Ahmed Salah Abdou

Personal information
- Born: December 6, 1986 (age 39) Cairo, Egypt

Sport
- Sport: Swimming

Medal record
Representing Egypt
African Games
| Silver medal – second place | 2007 Algiers | 200m butterfly |
| Bronze medal – third place | 2003 Abuja | 100m butterfly |
| Bronze medal – third place | 2007 Algiers | 100m butterfly |

= Ahmed Salah Abdou =

Egyptian swimmer

Ahmed Salah Abdou Nada (أحمد صلاح عبده ندا; born 6 December 1986), also known as Ahmed Salah Abdou or Ahmed Nada, is an Egyptian swimmer, who specialized in butterfly events. He represented his nation Egypt at the 2008 Summer Olympics, finishing among the top 60 swimmers in the men's 100 m butterfly.

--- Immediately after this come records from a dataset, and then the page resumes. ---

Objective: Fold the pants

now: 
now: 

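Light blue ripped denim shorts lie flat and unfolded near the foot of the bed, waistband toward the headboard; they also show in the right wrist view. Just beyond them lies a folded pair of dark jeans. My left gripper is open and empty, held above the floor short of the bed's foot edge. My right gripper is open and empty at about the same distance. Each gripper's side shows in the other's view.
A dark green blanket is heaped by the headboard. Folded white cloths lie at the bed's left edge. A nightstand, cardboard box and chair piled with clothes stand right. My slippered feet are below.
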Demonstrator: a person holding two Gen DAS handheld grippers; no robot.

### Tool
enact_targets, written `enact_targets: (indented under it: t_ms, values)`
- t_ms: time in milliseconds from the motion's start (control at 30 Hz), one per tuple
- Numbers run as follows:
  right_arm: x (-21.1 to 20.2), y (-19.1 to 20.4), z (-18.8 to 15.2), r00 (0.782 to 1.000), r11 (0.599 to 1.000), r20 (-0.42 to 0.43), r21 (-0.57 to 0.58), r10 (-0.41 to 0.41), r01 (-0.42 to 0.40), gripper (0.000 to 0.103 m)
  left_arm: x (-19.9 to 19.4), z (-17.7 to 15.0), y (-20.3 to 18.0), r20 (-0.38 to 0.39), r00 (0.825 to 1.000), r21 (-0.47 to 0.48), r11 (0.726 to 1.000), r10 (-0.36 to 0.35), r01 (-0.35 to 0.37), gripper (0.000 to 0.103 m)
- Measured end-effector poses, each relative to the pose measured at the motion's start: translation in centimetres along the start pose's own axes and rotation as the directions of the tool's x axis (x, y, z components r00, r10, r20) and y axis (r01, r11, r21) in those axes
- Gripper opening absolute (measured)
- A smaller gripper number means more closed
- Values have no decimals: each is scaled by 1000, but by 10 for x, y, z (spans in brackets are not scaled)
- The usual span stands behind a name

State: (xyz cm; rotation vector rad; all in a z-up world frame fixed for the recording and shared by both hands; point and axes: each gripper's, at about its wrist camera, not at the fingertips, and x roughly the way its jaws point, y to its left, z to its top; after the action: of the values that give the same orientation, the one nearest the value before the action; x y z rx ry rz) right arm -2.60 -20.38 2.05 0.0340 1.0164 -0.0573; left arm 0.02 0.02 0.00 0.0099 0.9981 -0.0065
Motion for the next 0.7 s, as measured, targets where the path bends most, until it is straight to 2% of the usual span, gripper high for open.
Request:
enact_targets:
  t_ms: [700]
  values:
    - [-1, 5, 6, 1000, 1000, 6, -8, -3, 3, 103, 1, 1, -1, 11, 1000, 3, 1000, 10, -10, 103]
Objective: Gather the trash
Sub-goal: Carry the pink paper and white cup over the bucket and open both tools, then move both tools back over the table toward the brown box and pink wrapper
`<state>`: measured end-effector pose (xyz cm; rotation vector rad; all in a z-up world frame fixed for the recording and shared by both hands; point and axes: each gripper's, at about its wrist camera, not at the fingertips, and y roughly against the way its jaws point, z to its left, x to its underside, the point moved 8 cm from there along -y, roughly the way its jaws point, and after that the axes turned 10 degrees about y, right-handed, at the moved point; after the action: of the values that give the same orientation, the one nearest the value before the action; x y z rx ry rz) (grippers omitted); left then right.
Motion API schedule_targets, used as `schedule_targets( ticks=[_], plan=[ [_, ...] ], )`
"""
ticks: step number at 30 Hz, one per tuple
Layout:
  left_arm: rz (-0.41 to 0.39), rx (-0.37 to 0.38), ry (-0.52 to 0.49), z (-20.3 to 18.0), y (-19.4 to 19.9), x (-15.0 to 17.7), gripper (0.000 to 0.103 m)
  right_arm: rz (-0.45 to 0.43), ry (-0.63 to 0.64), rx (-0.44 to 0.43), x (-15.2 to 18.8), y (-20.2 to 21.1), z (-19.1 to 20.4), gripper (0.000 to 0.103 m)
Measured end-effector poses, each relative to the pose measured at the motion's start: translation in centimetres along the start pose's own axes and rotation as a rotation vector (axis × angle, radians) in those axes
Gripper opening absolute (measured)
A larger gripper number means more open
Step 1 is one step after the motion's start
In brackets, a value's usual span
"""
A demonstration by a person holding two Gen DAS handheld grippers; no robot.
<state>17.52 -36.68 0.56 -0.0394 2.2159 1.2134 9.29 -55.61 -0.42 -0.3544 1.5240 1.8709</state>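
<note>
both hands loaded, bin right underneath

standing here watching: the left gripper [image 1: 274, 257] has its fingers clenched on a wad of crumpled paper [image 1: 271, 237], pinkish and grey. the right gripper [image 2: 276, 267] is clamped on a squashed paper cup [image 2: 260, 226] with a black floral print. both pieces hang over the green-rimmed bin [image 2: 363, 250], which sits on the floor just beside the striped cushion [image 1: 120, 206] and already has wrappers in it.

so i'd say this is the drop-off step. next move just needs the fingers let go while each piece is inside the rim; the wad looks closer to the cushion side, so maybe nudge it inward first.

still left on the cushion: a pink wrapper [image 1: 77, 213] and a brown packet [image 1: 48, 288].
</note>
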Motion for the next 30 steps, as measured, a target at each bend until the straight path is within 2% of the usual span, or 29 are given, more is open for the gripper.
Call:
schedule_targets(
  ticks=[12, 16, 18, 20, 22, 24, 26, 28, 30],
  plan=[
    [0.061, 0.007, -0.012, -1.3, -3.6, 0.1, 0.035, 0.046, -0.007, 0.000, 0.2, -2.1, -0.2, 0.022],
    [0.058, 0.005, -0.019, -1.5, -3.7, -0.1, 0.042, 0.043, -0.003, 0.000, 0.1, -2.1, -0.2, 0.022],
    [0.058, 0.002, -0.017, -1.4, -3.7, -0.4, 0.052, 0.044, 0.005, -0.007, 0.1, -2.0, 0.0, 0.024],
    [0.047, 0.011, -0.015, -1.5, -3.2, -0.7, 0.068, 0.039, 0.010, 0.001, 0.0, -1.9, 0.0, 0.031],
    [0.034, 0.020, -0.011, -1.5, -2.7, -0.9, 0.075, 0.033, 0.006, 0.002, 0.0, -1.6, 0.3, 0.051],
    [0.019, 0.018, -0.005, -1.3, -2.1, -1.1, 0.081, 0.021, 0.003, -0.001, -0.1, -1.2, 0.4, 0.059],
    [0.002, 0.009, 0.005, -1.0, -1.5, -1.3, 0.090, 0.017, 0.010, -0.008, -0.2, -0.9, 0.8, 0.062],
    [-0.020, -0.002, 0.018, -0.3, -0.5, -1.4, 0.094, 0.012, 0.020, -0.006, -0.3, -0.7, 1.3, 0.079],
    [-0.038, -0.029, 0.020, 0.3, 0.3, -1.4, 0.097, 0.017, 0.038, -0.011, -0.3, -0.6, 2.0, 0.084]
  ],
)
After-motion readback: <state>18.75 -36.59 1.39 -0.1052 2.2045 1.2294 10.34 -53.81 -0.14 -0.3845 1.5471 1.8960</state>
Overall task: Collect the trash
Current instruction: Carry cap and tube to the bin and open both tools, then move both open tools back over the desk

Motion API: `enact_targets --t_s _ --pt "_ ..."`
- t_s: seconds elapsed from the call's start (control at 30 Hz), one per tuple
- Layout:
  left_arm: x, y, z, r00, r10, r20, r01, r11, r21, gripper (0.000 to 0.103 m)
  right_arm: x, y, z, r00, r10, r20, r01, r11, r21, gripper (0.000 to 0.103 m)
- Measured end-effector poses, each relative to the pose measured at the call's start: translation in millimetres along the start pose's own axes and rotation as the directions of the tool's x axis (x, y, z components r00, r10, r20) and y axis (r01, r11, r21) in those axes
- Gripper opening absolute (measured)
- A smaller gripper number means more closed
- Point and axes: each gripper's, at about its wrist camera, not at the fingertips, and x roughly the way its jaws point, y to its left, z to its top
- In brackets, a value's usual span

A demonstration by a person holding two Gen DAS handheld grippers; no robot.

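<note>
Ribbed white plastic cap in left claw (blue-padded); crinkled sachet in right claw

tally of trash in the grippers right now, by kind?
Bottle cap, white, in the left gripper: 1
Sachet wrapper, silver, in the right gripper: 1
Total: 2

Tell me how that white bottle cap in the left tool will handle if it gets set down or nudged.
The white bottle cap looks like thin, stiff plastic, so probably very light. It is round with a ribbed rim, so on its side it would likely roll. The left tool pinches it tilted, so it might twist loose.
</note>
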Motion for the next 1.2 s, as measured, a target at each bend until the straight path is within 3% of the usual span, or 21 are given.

Nada competed for the Egyptian swimming team in the men's 100 m butterfly at the 2008 Summer Olympics in Beijing. He charged his way to the top of the field in 54.48 to clear the FINA-B cut (54.70) by about two tenths of a second (0.2) at the Pan Arab Games one year earlier in Cairo. Swimming in heat two, Nada fought off a sprint challenge against Saudi Arabia's Bader Al-Muhana on the final lap, until both touched the wall in a matching fifth-place time in 55.59. Sharing a tie with Al-Muhana for sixty-first overall in the prelims, Nada did not advance to the semifinals.